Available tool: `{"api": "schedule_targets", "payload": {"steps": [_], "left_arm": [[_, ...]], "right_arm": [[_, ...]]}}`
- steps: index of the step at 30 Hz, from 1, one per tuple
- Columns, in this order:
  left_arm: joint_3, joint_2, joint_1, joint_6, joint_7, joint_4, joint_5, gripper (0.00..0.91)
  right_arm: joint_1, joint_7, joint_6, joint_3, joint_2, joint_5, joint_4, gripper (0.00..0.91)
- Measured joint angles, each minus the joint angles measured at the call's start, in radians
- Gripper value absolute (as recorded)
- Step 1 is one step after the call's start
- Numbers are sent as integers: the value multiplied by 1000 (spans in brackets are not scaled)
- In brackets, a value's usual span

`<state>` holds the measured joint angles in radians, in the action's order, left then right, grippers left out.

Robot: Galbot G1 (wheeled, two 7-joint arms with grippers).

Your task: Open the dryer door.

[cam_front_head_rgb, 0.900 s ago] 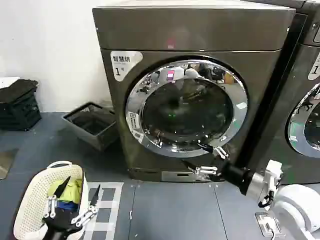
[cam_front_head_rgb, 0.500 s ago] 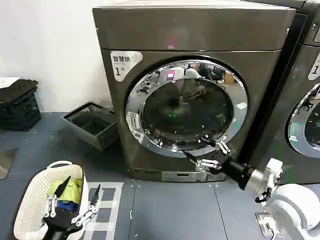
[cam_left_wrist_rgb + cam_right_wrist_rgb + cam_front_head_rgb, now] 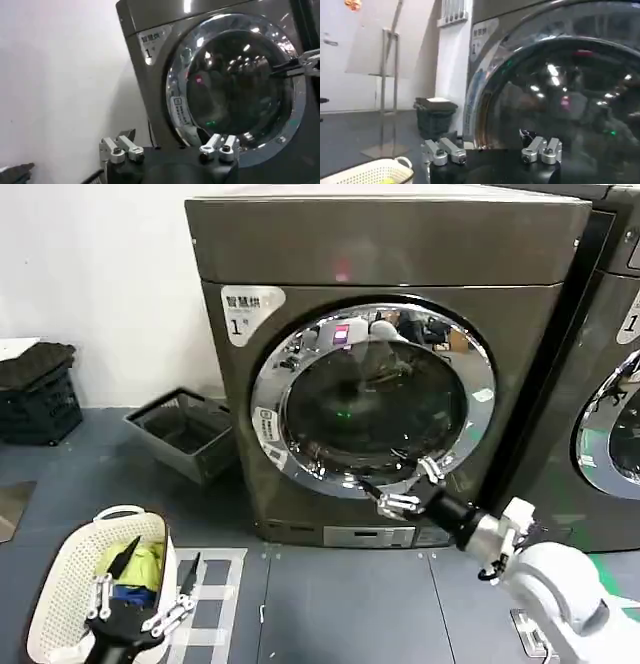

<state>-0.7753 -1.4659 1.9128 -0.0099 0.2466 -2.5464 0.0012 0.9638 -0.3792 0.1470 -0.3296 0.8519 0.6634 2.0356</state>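
The right claw [image 3: 392,482], open, reaches the lower chrome rim of the shut door [image 3: 373,399] on the dryer [image 3: 390,254]. The left claw [image 3: 152,579] hangs open over a basket [image 3: 60,594].

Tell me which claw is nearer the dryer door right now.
Right. The right claw is open at the lower right of the dryer door, at its chrome rim. The left claw is open, hanging low over the white laundry basket, well away from the door.

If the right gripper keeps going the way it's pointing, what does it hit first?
Most likely the dryer door. The right gripper, fingers open, points up and left at the lower part of the chrome rim, with nothing visible between. How far the tips are from the rim is unclear.
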Motion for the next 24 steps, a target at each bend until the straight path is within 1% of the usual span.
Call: {"api": "schedule_targets", "payload": {"steps": [6, 12, 16, 24], "left_arm": [[-1, -10, 0, -4, 3, -2, 7, 907], [-1, -21, 2, -6, 18, -11, 15, 907], [-1, -28, 3, -7, 21, -16, 19, 907], [-2, -36, 6, -9, 23, -20, 23, 907]], "right_arm": [[-98, -34, -39, 82, 26, -9, -91, 907], [-183, -60, -51, 146, 48, -13, -182, 907], [-234, -70, -59, 183, 61, -30, -235, 907], [-314, -82, -99, 246, 89, -43, -321, 907]]}}
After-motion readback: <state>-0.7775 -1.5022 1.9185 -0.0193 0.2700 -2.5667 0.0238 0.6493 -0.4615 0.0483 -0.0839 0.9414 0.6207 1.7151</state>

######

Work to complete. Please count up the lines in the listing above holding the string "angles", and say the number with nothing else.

Solution for this problem. 2